● WHAT IS REQUIRED
Output the entire listing that follows verbatim.

--

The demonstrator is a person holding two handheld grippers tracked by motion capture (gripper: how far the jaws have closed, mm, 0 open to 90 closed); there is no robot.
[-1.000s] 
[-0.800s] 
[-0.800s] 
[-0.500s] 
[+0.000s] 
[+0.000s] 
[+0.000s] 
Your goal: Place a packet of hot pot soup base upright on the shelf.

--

● SOLUTION TO THIS TASK
The demonstrator is a person holding two handheld grippers tracked by motion capture (gripper: how far the jaws have closed, mm, 0 open to 90 closed); there is no robot.
[-1.000s] 
[-0.800s] 
[-0.800s] 
[-0.500s] 
[+0.000s] 
[+0.000s] 
[+0.000s] 
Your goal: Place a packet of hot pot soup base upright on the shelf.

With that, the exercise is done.